Mai Ba Truoc, director of Binh Duong Department of Planning and Investment, said that the province has attracted $300 million in foreign capital in the first two months of this year. Among them, there are a large number of supporting industry projects.
New MOTION Industry Co., Ltd. from Singapore will inject $185 million to build a manufacturing factory for radio screen and display products. Meanwhile, GIGA Electronic Vietnam Co., Ltd. will manufacture and assemble electronic components, power adapters and converters for mobile phones, and power tools as well as other LED-based products.
The growing presence of foreign suppliers is in line with the wave of manufacturing relocation to Vietnam. However, this trend is in contrast to the fact that local supporting industries are not adequately developed to fulfil the requirements of foreign manufacturers.
According to data from the Ministry of Industry and Trade, the total number of enterprises currently involved in Vietnam’s supporting industries is more than 600.
However, the number of domestic players involved in the global supply chain of foreign investors is low due to the internal constraints of the local suppliers and also the limitation of understanding between the two sides.
This issue has been one of the main obstacles for foreign investors to scale up their presence in Vietnam.

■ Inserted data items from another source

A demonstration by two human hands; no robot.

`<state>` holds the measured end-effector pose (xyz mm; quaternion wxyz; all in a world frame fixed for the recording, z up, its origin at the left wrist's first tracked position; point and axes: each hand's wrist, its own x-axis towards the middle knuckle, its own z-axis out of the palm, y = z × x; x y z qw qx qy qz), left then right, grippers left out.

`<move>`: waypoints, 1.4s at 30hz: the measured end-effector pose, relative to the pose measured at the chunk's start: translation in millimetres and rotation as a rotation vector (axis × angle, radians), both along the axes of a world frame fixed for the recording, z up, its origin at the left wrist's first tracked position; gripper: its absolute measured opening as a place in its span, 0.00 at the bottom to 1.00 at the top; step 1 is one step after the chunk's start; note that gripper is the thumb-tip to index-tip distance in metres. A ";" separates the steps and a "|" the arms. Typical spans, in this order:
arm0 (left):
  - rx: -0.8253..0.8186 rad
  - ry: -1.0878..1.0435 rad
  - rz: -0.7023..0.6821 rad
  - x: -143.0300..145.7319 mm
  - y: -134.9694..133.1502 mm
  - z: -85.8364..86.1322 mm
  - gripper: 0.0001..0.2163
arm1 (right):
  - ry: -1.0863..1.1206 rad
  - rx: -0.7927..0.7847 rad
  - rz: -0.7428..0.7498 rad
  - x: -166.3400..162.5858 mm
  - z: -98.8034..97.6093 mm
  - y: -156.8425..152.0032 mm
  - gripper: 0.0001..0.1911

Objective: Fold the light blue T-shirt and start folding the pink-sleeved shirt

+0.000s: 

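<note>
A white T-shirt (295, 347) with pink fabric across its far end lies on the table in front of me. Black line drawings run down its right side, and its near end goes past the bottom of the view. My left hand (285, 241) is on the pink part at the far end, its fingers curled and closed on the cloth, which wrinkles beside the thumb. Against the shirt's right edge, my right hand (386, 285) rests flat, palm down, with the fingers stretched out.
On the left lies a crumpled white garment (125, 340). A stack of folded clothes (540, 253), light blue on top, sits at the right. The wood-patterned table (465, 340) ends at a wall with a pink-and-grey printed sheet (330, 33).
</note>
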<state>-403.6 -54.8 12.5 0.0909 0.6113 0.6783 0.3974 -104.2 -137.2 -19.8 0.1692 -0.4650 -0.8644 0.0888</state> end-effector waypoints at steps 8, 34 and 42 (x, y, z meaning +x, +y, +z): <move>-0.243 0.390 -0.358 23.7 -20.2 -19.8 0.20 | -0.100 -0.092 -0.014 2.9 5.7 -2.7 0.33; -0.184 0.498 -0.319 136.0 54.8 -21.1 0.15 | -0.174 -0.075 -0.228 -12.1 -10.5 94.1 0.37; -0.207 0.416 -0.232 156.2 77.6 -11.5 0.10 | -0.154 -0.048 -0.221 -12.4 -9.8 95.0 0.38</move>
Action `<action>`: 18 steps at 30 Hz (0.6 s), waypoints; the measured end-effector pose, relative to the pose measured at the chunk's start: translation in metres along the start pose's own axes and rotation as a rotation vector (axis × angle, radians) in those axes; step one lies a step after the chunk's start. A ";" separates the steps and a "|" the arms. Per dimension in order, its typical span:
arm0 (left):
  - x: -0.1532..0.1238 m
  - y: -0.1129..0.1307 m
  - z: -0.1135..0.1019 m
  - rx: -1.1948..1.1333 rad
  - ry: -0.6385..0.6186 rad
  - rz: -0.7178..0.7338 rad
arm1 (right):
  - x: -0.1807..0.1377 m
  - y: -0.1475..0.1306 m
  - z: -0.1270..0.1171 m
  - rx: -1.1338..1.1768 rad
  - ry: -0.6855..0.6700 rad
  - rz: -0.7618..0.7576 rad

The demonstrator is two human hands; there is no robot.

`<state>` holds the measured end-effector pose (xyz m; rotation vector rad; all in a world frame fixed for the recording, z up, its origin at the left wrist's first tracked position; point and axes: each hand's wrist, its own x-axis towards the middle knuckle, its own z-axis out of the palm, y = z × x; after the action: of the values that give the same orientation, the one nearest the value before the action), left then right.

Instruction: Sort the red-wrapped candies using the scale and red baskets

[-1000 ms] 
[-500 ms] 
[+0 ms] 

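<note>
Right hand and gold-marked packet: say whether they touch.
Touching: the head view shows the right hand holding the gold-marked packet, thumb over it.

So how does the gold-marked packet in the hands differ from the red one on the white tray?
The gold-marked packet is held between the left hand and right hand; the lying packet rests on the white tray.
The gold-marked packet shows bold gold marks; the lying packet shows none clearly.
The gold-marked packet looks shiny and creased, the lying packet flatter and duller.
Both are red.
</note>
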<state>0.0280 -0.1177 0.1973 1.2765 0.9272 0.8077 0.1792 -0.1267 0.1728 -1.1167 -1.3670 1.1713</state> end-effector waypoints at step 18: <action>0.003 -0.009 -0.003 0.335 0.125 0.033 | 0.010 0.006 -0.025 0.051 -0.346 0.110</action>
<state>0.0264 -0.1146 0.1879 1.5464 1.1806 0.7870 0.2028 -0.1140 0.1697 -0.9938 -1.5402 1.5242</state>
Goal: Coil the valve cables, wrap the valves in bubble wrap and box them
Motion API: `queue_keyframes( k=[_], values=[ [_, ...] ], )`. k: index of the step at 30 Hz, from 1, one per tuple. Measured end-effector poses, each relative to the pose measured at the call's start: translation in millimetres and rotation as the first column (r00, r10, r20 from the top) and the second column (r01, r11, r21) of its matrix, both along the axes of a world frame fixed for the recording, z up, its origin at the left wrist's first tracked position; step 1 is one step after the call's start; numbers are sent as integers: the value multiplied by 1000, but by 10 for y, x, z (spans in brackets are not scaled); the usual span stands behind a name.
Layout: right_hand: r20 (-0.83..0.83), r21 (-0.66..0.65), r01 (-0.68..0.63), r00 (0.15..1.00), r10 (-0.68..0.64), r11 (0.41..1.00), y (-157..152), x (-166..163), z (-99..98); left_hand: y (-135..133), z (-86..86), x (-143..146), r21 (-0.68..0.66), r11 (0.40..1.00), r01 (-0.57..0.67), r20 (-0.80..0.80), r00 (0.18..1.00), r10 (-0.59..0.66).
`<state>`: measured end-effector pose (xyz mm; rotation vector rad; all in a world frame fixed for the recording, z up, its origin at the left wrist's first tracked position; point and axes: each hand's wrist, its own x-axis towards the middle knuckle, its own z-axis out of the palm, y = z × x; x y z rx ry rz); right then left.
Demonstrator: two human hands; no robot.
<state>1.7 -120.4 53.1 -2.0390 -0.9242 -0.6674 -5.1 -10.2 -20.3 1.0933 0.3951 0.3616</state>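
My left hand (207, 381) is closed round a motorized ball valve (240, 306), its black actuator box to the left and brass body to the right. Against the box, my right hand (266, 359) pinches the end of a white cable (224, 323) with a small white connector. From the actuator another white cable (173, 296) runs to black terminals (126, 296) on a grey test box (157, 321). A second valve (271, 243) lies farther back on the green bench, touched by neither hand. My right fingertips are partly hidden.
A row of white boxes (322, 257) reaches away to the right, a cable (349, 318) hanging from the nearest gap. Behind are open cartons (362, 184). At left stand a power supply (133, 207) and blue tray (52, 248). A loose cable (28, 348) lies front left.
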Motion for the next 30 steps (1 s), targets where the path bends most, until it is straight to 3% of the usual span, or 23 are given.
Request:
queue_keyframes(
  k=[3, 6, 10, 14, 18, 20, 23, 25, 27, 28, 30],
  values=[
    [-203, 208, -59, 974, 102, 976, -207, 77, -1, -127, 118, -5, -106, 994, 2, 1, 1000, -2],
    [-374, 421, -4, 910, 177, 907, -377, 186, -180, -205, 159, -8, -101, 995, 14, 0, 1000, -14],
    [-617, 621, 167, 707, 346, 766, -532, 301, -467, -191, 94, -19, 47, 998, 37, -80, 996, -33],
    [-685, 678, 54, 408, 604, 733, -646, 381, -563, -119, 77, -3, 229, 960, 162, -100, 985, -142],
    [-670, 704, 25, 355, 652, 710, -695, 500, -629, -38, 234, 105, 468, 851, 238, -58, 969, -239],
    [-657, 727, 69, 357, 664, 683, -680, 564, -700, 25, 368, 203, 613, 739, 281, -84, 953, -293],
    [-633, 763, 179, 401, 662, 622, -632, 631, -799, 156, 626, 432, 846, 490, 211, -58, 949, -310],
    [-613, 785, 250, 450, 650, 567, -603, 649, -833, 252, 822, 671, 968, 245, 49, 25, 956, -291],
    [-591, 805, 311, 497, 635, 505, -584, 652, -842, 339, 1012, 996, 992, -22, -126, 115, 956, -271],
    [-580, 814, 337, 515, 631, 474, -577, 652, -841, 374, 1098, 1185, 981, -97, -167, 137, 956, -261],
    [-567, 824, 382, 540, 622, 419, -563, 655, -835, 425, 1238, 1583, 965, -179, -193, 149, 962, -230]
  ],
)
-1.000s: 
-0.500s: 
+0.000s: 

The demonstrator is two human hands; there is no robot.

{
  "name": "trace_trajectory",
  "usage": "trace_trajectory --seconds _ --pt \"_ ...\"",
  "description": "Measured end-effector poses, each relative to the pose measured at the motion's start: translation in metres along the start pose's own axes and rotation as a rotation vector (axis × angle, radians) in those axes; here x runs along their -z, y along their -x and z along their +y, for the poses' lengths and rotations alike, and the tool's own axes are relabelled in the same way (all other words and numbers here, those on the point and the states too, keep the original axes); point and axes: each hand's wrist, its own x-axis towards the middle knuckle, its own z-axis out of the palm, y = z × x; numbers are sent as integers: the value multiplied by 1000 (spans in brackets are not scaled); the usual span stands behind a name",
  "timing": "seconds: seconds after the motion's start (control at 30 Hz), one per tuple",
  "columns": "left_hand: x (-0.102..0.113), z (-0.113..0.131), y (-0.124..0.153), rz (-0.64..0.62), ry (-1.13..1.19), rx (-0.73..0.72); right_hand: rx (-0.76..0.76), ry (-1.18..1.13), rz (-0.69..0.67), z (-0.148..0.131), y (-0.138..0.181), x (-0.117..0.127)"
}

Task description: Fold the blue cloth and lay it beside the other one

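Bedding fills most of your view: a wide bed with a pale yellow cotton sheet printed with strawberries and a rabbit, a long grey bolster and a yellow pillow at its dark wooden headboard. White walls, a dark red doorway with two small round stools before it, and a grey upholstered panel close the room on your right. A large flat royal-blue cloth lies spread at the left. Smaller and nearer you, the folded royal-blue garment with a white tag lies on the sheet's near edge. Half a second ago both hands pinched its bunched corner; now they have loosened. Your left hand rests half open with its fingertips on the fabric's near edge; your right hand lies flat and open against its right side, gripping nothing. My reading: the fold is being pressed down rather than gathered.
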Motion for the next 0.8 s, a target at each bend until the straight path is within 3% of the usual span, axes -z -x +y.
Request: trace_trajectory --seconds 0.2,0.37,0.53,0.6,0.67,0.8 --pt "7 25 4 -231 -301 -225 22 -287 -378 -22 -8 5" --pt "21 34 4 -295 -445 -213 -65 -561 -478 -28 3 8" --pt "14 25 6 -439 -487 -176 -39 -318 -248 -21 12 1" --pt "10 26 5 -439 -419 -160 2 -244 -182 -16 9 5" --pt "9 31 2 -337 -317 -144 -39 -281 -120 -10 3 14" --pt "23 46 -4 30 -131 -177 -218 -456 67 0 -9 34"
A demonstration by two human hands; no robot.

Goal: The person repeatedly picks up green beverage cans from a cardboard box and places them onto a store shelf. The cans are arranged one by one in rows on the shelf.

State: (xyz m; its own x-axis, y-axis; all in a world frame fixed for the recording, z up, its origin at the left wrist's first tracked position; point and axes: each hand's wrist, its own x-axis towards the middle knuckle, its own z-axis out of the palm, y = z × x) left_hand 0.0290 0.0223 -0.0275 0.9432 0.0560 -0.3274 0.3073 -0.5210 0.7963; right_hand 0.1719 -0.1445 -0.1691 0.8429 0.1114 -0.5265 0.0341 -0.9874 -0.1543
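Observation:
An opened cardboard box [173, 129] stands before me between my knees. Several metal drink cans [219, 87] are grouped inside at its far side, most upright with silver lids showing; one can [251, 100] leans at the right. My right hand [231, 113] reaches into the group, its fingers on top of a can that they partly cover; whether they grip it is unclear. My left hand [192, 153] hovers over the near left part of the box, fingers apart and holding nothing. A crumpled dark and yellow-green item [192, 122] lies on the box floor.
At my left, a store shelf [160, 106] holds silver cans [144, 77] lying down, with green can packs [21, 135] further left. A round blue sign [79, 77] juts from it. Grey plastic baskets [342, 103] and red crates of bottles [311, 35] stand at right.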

Surveys by the Japan External Trade Organization (JETRO) reveal that the low localisation rate has been one of the main concerns for Japanese investors to expand presence in Vietnam.
Hirai Shinji, chief representative of JETRO in Ho Chi Minh City, cited a recent survey showing that the localisation rate has increased slowly since 2010. However, Japanese companies are considering re-establishing some supply chains affected by the COVID-19 outbreak by changing purchasing units. Thus, just under one-fifth of surveyed respondents will choose Vietnamese suppliers in the coming time, which is the highest rate across 20 countries in Asia.
In addition, the Japanese government has provided subsidies for 30 companies to increase production in Vietnam, in the first two rounds of a multi-billion dollar programme to diversify supply chains. A large number of Japanese manufacturers are supplying spare parts and materials such as Mabuchi Motor, Yokoi Mould, Pronics, and Meiko Electronics.
The new investment projects are expected to give a new boost to Vietnam’s supporting industries. In June last year, Vingroup unveiled its plan to inject VND3.4 trillion ($147.3 million) to build a manufacturing complex for automobile spare parts, which will support the “Make in Vietnam” automobiles plan from VinFast.
Meanwhile, global cordless power equipment and floor care company Techtronic Industries Co., Ltd. (TTI) aims to scout around 180-200 local suppliers to increase the localisation rate up to 80 per cent at its Vietnamese manufacturing facilities next year.
TTI has received an investment certificate for the establishment of a cordless power equipment plant at SHTP with the registered investment capital of $180 million which it expects to raise to $650 million within the next five years.
Meanwhile, the company is developing a high-rise factory in an industrial park in Ho Chi Minh City, which would facilitate more Vietnamese companies to join its global supply chains. It is hoped the new project will be greenlit in the near future.